Sin embargo, más importante que estas glorias completamente olvidadas, es que en Borgona nació y creció ese estilo artístico que conocemos como pintura flamenca, los primeros atisbos de un renacimiento nórdico aún sin impronta italiana. Una forma que, durante el siglo XV, se extendería por toda la cristiandad Europea, de España a Polonia, e incluso perduraría hasta bien entrado el XVI, en oposición e hibridación con el humanismo y el ilusionismo de raigambre Italiana. Sin embargo, y al contrario del Renacimiento, ese estilo y esa forma de pensar nos parecen, desde nuestro, presente, extraños, ajenos y antiguos. O al menos así lo fueron hasta hace casi nada, cuando, por ejemplo en España, el primer poeta auténticamente moderno era Garcilaso de la Vega. Y tampoco es un efecto de que la pintura flamenca siga manteniendo amplias concomitancias con el pasado Gótico. La misma impresión de anticuado afecta a la pintura italiana del quatrocento, ya plenamente renacentista, pero que incluso en pintores tan tardíos como Boticelli tiene algo de imperfecto. De primitivo, como se suele calificar a la pintura prerafael.
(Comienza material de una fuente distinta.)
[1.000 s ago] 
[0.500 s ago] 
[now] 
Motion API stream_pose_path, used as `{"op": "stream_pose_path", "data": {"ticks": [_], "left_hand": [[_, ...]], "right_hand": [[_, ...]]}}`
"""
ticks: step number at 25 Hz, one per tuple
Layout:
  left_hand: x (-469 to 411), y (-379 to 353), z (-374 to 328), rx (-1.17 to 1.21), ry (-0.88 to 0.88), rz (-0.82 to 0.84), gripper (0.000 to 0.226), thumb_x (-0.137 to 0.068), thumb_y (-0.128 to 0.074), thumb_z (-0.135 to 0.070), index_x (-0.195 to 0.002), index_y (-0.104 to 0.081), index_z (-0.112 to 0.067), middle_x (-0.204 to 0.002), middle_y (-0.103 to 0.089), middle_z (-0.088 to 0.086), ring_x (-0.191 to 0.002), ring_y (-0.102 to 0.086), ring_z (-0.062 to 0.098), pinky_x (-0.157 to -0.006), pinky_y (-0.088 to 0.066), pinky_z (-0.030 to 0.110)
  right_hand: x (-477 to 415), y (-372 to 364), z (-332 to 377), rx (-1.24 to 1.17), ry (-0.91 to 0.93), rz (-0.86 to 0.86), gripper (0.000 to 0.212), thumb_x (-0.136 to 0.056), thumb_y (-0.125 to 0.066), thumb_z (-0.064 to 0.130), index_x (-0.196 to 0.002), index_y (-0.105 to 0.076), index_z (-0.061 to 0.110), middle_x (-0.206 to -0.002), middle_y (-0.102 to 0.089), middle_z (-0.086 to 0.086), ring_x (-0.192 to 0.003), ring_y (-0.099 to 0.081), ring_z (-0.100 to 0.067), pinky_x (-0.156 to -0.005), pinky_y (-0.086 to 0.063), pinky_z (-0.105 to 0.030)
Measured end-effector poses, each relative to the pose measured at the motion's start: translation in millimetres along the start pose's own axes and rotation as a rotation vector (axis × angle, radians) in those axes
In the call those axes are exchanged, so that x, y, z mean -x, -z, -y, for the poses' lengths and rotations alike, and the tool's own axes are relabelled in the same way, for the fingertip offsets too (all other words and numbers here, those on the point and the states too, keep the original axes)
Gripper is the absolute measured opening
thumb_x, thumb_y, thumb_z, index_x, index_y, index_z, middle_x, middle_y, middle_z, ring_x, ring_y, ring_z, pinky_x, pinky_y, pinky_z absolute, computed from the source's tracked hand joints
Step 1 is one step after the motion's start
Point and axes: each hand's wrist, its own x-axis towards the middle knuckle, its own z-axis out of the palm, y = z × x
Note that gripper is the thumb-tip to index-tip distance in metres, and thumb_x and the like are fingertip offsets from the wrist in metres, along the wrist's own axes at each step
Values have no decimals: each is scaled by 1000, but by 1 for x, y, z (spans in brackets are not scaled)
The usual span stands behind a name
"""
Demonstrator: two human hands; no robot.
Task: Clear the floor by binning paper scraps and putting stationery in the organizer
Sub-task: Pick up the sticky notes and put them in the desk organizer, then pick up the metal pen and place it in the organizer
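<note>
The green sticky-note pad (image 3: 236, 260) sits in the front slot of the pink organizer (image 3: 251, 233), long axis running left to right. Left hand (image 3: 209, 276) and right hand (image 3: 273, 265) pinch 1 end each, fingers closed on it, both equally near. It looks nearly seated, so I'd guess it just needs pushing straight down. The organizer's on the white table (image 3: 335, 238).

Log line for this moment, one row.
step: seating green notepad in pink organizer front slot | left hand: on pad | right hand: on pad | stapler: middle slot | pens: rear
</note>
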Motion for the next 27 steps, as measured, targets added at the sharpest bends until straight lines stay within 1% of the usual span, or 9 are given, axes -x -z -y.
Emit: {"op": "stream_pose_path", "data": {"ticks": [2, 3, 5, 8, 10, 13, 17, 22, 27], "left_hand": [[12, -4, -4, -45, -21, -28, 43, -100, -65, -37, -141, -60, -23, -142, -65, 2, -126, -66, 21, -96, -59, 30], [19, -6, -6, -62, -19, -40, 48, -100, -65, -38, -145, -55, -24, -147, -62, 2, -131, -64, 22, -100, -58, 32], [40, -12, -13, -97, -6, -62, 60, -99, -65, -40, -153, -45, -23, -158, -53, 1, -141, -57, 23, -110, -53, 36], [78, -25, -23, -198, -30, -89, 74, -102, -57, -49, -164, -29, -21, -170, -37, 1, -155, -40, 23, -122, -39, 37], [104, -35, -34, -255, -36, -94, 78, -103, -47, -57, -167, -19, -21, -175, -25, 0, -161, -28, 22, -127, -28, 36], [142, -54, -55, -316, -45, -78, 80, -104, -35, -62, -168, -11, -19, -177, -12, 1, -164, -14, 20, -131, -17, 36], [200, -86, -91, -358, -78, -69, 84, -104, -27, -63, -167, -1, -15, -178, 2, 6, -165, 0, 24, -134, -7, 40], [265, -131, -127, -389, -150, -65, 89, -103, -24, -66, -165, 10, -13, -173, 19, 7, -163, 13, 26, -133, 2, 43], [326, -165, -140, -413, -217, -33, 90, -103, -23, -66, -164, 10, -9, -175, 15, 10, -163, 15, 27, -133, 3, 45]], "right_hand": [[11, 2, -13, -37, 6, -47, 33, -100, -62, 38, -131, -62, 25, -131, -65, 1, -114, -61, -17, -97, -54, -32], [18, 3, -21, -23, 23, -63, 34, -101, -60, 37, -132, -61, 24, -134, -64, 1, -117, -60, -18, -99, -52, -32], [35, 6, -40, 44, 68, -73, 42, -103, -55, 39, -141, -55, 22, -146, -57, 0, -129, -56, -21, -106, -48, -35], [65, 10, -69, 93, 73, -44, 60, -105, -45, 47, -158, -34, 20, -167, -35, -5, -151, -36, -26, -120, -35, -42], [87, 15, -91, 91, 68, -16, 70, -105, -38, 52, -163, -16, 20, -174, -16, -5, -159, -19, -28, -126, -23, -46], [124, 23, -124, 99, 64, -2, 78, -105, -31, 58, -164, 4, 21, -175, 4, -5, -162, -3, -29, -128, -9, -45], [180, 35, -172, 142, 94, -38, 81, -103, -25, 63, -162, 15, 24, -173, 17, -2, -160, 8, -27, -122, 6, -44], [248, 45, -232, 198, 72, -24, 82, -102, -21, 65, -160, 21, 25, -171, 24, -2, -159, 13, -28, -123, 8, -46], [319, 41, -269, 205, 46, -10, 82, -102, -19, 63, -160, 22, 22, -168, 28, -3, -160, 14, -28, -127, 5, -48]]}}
La exploración de esos abismos y esas diferencias es el tema constante del libro de Huizinga. En su opinión, la cultura borgoñona, a pesar de sus muchas glorias, especialmente las pictóricas y musicales, tiene contra sí el hecho de constituir un final, no un principio. Las constumbres sociales - y como bien señala el historiador Holandés, la forma de describirlas por los cronistas - siempre se refieren a ideales periclitados. Modos de conducta que ya desde siglos atrás, podríamos decir desde el XIII, se habían mostrado imposibles de alcanzar. Sin embargo, la sociedad del siglo XV, la de ese otoño de la Edad Media, se empecina en imitar y emular, sea en forma del ideal caballeresco, sea en la forma de la creencia religiosa más arrebatada.
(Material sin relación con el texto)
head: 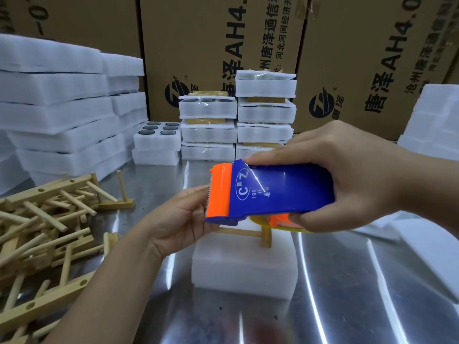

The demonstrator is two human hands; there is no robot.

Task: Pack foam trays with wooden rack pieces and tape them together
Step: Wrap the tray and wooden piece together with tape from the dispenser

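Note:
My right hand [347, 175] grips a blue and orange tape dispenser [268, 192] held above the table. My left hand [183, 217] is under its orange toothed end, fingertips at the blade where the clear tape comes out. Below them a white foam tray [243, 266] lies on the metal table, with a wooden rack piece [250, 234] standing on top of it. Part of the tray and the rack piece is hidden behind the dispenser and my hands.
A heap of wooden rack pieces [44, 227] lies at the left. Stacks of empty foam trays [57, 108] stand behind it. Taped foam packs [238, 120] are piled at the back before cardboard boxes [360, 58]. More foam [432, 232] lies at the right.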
Ideales mantenidos con alfileres que siempre están a punto de descoserse y desbaratarse. Consciente e inconscientemente, la sociedad del siglo XV sabe que está aparentando, participando en una representación social de gran importancia para el mantenimiento del orden y de la autoridad, pero que sigue siendo una farsa, a pesar de todo. No es de extrañar, por tanto, que pese a la profesión continua de los ideales caballerescos, la violencia más cruel y despiadada sea una constante en el ejercicio del poder, del gobierno, la justicia y la guerra. Con tanta mayor crueldad cuanto más desvalido e inerme se hallen sus víctimas.

Podría pensarse que la sociedad y la cultura de ese otoño medieval estaban al borde de la descomposición y la disolución, asediadas y acosadas por un renacimiento que ya despuntaba. Sería un error grave, no sólo porque gran parte de los rasgos del humanismo estaban ya en estado embrionario fuera de Italia, antes de que el Renacimiento saliera de allí en el XVI, sino porque el Goticismo va a pervivir durante buena parte del XVI, siglo donde aún se construyen y completan magníficas catedrales góticas. Además, como indica el texto de  Huizinga, la sociedad del XV no deja de ser un enigma, que a su vez puede que no sea más que un espejismo.

Frente a la violencia que recogen las crónicas y al hastío que produce su literatura, pintura y música siguen fascinándoses. En el XV se asiste al nacimiento del único estilo pictórico que pudo erigirse, de tú a tú, con el Renacimiento italiano, mientras que en ese mismo siglo XV se asiste al culmén de la polifonía medieval. Más contradictorio aún, ambas formas nos hablan de un mundo pleno en belleza serena. De una perfección inocente que nunca después ha vuelto a ser replicada, mucho menos alcanzada.

Porque ¿quién no ha deseado perderse en esos paisajes soleados que se vislumbran a través de las ventanas de las pinturas flamencas?